Only the lines from the start of the data through the line containing "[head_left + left" should be written out, exactly as they are, with both ends included and the pictures left out.
#### Input data
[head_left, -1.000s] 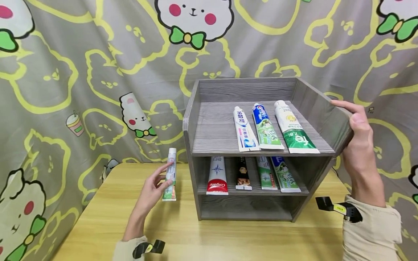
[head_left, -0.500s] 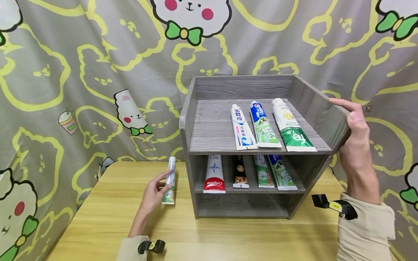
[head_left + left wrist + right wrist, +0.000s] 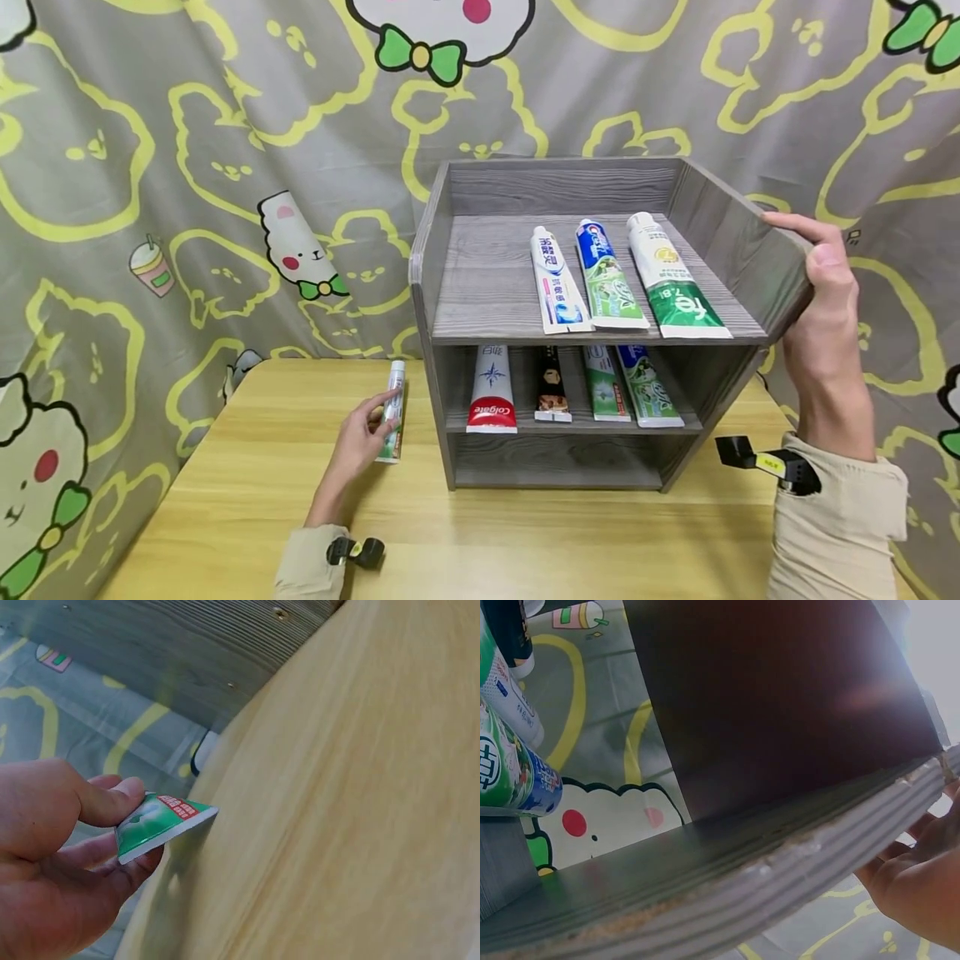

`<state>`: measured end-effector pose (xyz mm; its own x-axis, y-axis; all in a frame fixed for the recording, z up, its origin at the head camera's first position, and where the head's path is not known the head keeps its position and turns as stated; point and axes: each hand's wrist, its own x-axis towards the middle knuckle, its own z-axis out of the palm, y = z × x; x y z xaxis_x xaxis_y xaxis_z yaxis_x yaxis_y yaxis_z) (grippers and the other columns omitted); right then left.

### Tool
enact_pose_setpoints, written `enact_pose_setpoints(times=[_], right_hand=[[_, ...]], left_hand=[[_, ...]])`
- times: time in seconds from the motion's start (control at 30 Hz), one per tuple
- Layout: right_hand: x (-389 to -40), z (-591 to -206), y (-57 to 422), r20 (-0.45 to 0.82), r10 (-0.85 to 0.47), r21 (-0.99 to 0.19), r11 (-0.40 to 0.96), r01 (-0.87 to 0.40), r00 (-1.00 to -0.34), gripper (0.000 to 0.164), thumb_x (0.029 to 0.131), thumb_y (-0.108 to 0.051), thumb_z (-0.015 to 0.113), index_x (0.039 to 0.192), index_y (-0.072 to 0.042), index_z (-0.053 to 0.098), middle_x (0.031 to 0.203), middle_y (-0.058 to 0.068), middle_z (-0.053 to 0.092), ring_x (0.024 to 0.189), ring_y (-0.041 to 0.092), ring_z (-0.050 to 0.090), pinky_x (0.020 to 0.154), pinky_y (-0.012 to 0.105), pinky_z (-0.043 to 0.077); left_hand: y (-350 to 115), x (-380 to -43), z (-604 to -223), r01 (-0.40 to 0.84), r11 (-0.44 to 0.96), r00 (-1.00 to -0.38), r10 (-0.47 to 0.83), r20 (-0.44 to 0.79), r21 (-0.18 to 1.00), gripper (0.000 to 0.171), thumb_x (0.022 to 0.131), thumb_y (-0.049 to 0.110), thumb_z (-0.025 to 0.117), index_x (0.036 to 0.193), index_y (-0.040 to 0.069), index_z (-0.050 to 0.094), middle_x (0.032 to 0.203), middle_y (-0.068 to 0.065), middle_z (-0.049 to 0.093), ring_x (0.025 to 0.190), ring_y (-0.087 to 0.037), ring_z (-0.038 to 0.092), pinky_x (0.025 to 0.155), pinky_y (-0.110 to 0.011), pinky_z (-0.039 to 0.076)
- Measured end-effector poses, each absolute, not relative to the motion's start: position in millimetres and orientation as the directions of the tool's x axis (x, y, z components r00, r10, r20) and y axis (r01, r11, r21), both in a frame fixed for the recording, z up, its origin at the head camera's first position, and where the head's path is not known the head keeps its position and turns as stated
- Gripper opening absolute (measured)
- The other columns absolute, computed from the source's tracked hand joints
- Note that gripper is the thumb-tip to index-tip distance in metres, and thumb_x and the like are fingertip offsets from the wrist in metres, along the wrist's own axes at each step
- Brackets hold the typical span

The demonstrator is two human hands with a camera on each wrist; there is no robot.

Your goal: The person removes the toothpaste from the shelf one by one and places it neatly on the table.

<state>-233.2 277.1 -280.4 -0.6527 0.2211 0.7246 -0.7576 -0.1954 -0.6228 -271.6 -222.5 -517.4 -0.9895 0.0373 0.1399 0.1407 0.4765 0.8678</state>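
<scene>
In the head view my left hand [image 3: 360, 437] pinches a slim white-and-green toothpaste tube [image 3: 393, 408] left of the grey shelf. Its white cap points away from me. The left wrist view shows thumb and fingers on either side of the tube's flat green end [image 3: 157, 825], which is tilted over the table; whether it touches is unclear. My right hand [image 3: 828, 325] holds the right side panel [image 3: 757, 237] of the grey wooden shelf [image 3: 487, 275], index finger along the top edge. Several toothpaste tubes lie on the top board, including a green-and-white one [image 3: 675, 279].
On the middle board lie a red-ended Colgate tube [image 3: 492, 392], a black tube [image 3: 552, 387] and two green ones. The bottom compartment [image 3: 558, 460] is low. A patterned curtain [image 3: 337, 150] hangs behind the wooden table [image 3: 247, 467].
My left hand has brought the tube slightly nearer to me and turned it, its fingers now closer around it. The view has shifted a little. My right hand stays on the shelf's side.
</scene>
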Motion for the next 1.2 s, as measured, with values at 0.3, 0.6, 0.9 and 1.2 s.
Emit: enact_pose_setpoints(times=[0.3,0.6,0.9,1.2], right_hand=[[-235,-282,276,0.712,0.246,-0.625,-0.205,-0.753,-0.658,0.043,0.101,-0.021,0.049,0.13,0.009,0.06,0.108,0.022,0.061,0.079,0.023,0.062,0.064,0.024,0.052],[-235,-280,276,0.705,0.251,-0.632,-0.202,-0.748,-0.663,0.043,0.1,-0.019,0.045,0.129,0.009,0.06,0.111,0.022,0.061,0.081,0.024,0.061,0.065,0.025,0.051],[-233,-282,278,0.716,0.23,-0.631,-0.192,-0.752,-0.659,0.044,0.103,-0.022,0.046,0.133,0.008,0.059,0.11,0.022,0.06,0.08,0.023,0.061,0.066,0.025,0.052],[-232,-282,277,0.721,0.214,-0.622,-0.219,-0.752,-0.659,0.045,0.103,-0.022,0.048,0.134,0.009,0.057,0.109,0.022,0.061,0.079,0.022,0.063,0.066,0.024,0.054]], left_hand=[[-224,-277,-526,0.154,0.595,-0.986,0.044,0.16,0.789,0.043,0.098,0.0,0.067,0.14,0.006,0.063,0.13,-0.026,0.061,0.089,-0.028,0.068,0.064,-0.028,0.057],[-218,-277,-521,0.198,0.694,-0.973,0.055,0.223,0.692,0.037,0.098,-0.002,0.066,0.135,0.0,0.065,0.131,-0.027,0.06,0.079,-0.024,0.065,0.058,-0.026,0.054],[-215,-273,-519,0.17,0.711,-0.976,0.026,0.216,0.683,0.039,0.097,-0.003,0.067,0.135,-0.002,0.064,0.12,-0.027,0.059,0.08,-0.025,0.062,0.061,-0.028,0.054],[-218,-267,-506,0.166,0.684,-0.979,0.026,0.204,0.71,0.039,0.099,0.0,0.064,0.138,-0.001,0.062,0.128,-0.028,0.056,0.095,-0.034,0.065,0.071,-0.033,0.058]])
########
Result:
[head_left, -1.000s] 
[head_left, -0.500s] 
[head_left + left wrist + right wrist, +0.000s] 

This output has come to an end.